Ted Evelyn Mosby, the protagonist and narrator of How I Met Your Mother, likes to think of himself as a hopeless romantic, someone who truly fights for love. Throughout the show's nine-season run, Ted manages the tightrope act of simultaneously believing that the universe works against his love life, while also being certain his relationships with unsuspecting women are written in the stars.
Unfortunately, Ted's pervasive belief in the power of love has led him to do questionable things for the women he desires, his actions ranging from impulsive to downright pressurising, the older Ted -- still stuck in his faux-romantic ways -- even teaches his adolescent children "how to turn a no into a yes", ensuring they will develop unhealthy perceptions of love themselves.
For somebody who bought into Barney Stinson's misogynist notions of "The Hot Crazy Scale", Ted is hardly the most level "romantic" guy out there himself, often relying on just as many tricks to get women to date him as Barney does for a lay.
In fact, Ted can be just as manipulative and toxic as Barney, causing the breakup of numerous relationships (such as Zoey and the Captain), and sharing more in common with television's manifestation of misogyny than he does with his supposed "best friend", the happily married Marshall.

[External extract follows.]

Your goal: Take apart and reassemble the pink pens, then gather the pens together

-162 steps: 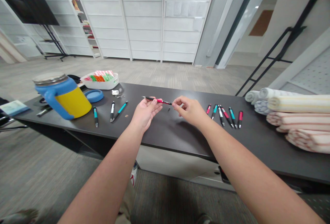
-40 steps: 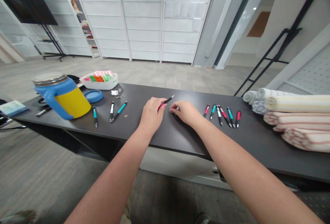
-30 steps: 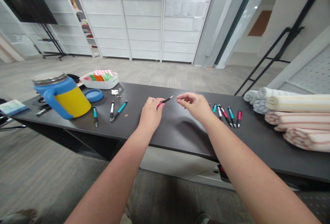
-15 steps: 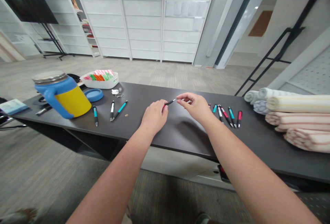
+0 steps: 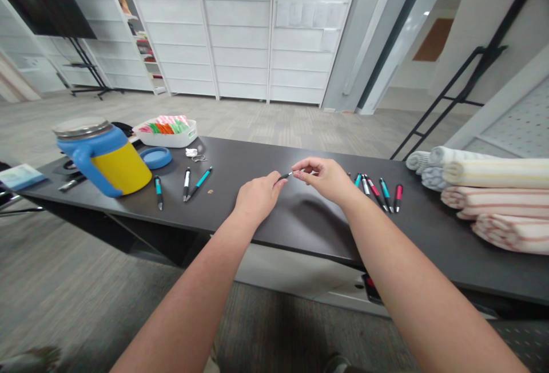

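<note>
Over the middle of the dark table, my left hand (image 5: 258,197) is closed around a pen with a black grip (image 5: 283,177), its narrow front end pointing right. The pen's body is hidden in my palm. My right hand (image 5: 319,175) meets that end with thumb and forefinger pinched together; any small part between them is too small to make out. Right of my hands lie several pens in teal, white and red (image 5: 374,187). To the left are a teal pen (image 5: 158,193), a white pen (image 5: 186,184) and another teal pen (image 5: 199,183).
A blue and yellow mug (image 5: 114,161) with a metal top stands at the left, near a blue lid (image 5: 156,158). Behind it is a white basket (image 5: 171,139) of colourful packets. Rolled striped cloths (image 5: 493,198) are stacked at the right. The table's front edge (image 5: 295,251) runs below my hands.
My right fingertips have come slightly left and now meet the pen's front end. My left hand has turned a little, and the pen lies flatter and lower.
</note>
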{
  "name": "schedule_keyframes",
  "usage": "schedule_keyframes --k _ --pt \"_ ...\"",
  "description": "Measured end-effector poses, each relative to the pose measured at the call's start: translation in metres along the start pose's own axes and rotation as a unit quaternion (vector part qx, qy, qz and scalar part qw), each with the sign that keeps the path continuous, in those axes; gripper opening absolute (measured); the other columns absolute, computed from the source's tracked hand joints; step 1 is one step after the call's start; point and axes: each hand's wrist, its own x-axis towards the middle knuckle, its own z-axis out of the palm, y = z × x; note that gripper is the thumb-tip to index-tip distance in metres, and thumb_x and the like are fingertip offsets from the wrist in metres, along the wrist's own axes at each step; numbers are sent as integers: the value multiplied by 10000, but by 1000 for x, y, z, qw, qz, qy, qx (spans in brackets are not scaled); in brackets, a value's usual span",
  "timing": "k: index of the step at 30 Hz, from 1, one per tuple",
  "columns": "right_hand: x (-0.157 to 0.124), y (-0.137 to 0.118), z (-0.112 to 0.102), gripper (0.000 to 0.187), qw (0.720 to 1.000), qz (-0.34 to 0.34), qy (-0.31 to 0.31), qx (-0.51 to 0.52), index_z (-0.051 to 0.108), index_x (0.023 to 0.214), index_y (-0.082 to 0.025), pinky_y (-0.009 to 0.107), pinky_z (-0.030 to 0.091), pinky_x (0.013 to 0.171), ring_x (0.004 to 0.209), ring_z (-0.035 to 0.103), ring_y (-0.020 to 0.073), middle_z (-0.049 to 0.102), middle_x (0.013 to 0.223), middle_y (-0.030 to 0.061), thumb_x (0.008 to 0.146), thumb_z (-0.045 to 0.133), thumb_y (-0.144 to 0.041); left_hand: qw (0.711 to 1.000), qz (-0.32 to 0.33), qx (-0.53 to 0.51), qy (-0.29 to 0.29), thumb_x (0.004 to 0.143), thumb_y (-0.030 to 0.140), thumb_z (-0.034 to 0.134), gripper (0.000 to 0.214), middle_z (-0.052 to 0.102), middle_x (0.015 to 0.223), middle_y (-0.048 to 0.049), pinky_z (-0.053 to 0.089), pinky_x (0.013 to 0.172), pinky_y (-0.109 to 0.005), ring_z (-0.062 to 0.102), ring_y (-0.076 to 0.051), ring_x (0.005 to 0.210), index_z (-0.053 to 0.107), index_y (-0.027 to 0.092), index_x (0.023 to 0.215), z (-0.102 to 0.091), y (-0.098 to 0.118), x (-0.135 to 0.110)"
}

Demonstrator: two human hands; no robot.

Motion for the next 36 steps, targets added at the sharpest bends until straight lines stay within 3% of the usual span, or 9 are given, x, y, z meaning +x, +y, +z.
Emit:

10. Stealing The Blue French Horn
While the Blue French Horn and Yellow Umbrella are two of the most iconic symbols of How I Met Your Mother, they are in many ways polar opposites in terms of what they represent. While the Yellow Umbrella is a symbol of endurance, the Blue French Horn represents Ted's impulsive streak, his willingness to do just about anything for love (or lust) without putting much thought into his actions.
Ted stealing the Blue French Horn, and presenting it to Robin beneath her apartment, may be the most recognisable moment of the whole show, but Ted committing literal theft to impress a woman is entirely indicative of his unhealthy perception of relationships and romance.
After Robin expressed some passing interest in the fancy restaurant's centrepiece on their first date, Ted decided to run back to steal it for her, risking arrest simply to get a trinket for a woman he hardly knew.
This spontaneous act solidified Ted as impulsive, his romantic gestures being more about spectacle than indicative of true romantic feelings.